Monday, July 14, 2008

Right to Work "Zones" in Michigan

Certainly it's not a series of bad decisions, or painfully slow responses to market forces, or top-heavy fat cat payrolls on the part of major corporations, or obstructionist Republican lawmakers that are intent on making things worse, that is dragging Michigan business down - it's the employees who demand to be paid a living wage so they can actually have homes to sleep in and food to eat and clothes to wear that are the problem! Business would be booming if we could just pay our employees $1 an hour, right? And you didn't need health benefits or retirement plans, either. Or good schools or parks or other "quality of life" things. Silly you. Survival of the fittest, you know. Time for you working class heroes to join the race to the bottom with your southern counterparts.

Sorry, got carried away there for a minute. This idea of creating "right to work zones" in Michigan is starting to surface in the traditional media slowly but surely, and it's time to point it out and make everyone aware of the right's latest attempt to advance the notion that it's only the unions that are destroying Michigan's ability to compete. Maybe the idea of zoning has been around for a while, I'm not sure, but it popped up in print recently over here on the west side (naturally) and it's looks as if they are working to spread it statewide.

The "It's All Detroit's Fault" West Michigan big money cabal of Secchia, the DeVos family, etc. and so on, is guaranteed to keep floating the concept of "zones" around to see if it will stick. Grand Rapids is hosting a West Michigan Regional Policy Conference in September, a gathering of who's who of conservative elite that will probably compare notes on who has been more adept at moving their labor force to temps - which begs the question of why they are so worried about "labor" in the first place. But anyway, the keynote speaker gives you a good idea of where they are going with this-

About 500 lawmakers, CEOs and other leaders are expected to converge downtown in September for what has been hailed as a long-overdue chance to put together a public policy agenda for West Michigan business.

While a keynote from Newsweek columnist George Will is part of the agenda for the 2008 Regional Policy Conference, organizers said the key to the event will be setting up a playbook of major issues to be addressed with state, local and national lawmakers.


"It's time West Michigan and our members get engaged," said Jared Rodriguez, vice president of public policy and government affairs for the Grand Rapids Area Chamber of Commerce. "We need lawmakers from all over the state to know West Michigan."


The topics they will address?

Among the topics on the agenda for the Sept. 18-19 event is a potential statewide right-to-work initiative and possible right-to-work zones and counties.

Such an initiative could weaken unions, but lure employers leery of Michigan by making membership optional for hourly employees at union-represented shops.

Another session will focus on lean government, which organizers said will focus on creating policies that will encourage cutting costs by merging government services.


Basically, the agenda is a familiar one, "cut government and destroy workers rights". Surprised there wasn't anything in there about "high taxes", but you can bet that it will come up sometime during the conference.

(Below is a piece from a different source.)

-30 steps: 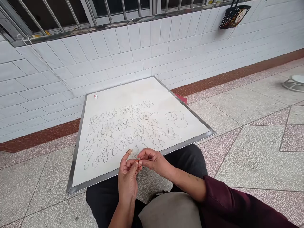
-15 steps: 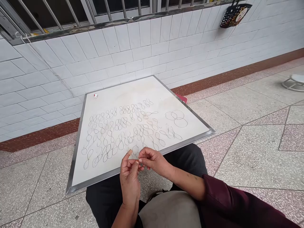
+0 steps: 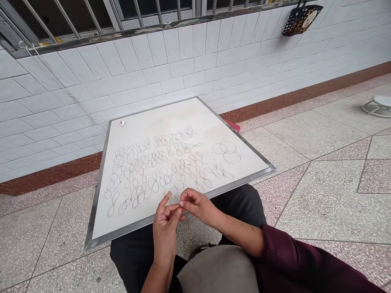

The "right to work zones" concept is spreading - today it's an editorial in Crain's Detroit Business that advances the notion, based the impending decision from Volkswagon of where they will build a new plant.

So some business boosters have suggested that Michigan should adopt right-to-work zones, just as it has created tax-advantaged enterprise zones. In those zones, employees could decide individually whether they wanted to join or financially support a union. If such a law were ever passed, it must bar such zones from raiding other parts of the state. The zones should be open to new development only, from companies that otherwise would be expanding outside of Michigan.

Clearly, other states, including Ohio and Kentucky, have successfully attracted manufacturing jobs without right-to-work laws. But Michigan is so closely identified with organized labor that it's knocked out of the running, even when attractive packages, such as Choose Michigan, are available.

It sounds radical, given the state's history as a cradle for the organized labor movement in the 1930s. But a right-to-work zone might be a bold enough idea that could transform Michigan's image to bring jobs to a state that desperately needs them.


It sounds insane, actually. Can't wait to see how they would enforce something like that and keep these zones from "raiding" other parts of the state, not to mention all the other workers rights laws they would probably be allowed to violate and the legal problems that would create - with the rest of the state expected to pick up the tab for the cost of low-wage workers with little benefits hitting public services, of course. There is no way such a system could be made "fair", but that really isn't the idea - the idea is to slowly whittle away at employment laws until they favor the employers only. And you know it.

Something to keep an eye on. If the national economy continues to fall into a recession, dragging us down with it, this idea will probably gain more traction as the right looks for opportunities to destroy the unions any way they can. Big money doesn't mind turning Michigan into the "Mississippi of the North"; as long as they don't have to pay their employees a decent wage, they will be guaranteed to enjoy a decent lifestyle - and if you're poor, it's your own damn fault.